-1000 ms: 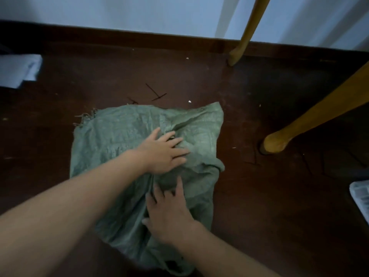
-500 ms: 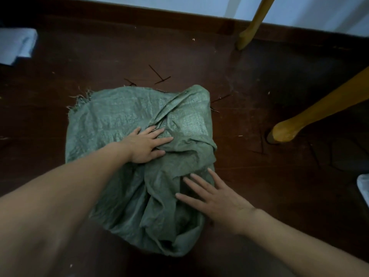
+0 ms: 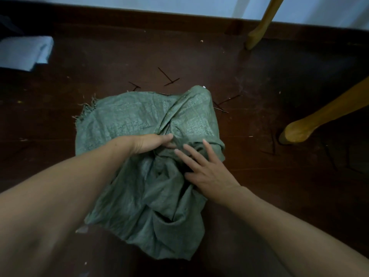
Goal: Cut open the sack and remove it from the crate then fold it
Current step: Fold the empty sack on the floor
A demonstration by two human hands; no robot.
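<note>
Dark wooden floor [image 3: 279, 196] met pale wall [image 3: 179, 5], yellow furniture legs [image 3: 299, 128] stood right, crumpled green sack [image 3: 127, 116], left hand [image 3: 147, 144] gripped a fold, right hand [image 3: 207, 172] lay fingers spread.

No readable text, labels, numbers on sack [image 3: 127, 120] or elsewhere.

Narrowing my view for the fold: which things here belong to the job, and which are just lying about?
Job: green sack; left hand and right hand, both on it.

Lying about: near wooden leg; far wooden leg; pale folded cloth; dark strands on the floor.
</note>
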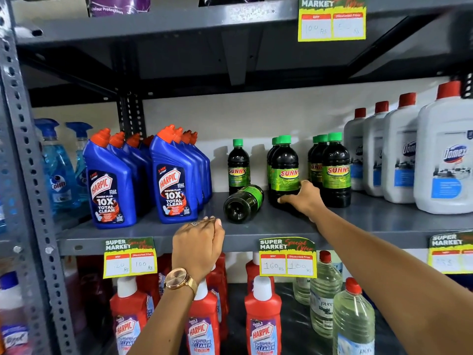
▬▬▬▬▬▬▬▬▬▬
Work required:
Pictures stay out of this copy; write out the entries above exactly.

Task output:
-1000 ms: 
-500 ms: 
+0 ms: 
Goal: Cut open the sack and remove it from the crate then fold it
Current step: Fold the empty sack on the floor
A demonstration by two human hands; no robot.
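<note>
Dark wooden floor [image 3: 279, 196] met pale wall [image 3: 179, 5], yellow furniture legs [image 3: 299, 128] stood right, crumpled green sack [image 3: 127, 116], left hand [image 3: 147, 144] gripped a fold, right hand [image 3: 207, 172] lay fingers spread.

No readable text, labels, numbers on sack [image 3: 127, 120] or elsewhere.

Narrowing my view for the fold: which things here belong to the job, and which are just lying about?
Job: green sack; left hand and right hand, both on it.

Lying about: near wooden leg; far wooden leg; pale folded cloth; dark strands on the floor.
</note>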

The exercise has been carried out in full.